I developed an anxiety disorder in college and since then have really put the work in to reclaim my headspace from the voice that demands I do and be more at any given moment. For me, it’s about self-compassion. When I am softer with myself, I am softer with the world, and in turn my expectations of who and what I should be (or be doing) become so much more expansive and joyful versus rigid, demanding and constricting.

"I developed an anxiety disorder in college and since then have really put the work in to reclaim my headspace from the voice that demands I do and be more at any given moment."
What are the best and hardest parts of working for yourself?

One of the more challenging parts of working for yourself is looking after yourself. When you’re running the ship there's no one to tell you to take that lunch or dinner break, to close the laptop, or not overbook your calendar. For me, structured self-investment is key, because if I don’t affirm I am of value by giving myself what I need to feel my best, how in the world am I going to be in the world, asking that others affirm it in me?

What does your daily routine look like?

I start the day with my dream journal, then hot water and lemon, meditation, a brief workout— 15 to 20 minutes to move energy —then a brief shower, and then I open my laptop and allow myself to check socials. Not looking at my phone for the first hour or so of the day is a gamechanger. If I need the extra intentionality, I’ll pull a tarot or oracle card to embody for the day.

How have you seen the Covid impact arts and culture? 

I’m seeing the entertainment industry be completely humbled, and I think for the best.

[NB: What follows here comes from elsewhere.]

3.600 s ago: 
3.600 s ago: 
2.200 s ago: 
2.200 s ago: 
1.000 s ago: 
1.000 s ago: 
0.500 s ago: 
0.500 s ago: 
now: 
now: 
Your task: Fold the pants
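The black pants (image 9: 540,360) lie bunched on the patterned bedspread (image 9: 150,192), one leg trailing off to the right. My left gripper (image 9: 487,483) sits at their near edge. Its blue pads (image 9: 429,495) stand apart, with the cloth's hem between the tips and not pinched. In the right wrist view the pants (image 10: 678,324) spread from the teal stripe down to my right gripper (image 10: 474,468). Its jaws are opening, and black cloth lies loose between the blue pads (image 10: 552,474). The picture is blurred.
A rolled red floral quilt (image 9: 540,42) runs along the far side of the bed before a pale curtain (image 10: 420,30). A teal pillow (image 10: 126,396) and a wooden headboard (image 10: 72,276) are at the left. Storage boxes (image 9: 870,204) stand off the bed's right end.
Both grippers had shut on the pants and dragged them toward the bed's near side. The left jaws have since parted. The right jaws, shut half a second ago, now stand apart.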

We’re all seeing for the first time in, who knows? Maybe ever? What we thought was important or needed in order to create, captivate, or connect to an audience is largely blown out of proportion and is ego-driven. The positive side of household names feeling dismayed without big budgets and a giant team is seeing the rise of BIPOC creatives like comedian Ziwe, who spent half a decade pushing for the now-popular show BAITED to get a chance—simply because she decided to pivot and host it on Instagram live.

Image - Morgan Lynzi - IG 1
Image - Morgan Lynzi - IG 2
And why is it so important that we stay agile and innovative in supporting our fellow creatives and looking after the culture?

As the saying goes the only thing that's certain is change, and with that comes growing pains, awkwardness, and the kind of raw unadulterated brilliance that this particular type of global vulnerability is a breeding ground for. We can’t pick and choose when we get the brilliance from ourselves or others, but we can bet that it will happen. But we have to be willing to take on all the bits leading up to it with as much compassion, enthusiasm, and curiosity as we would the moments where it feels like we’ve got it all “figured out.”

If you had to take a “mental health day” from work, how would you describe your *ideal* day off?

Ideally, a plane ticket to Jamaica or Britain ASAP. Food, connecting with new people and ideas, conversations with depth, and that particular expansiveness that comes with a new geography.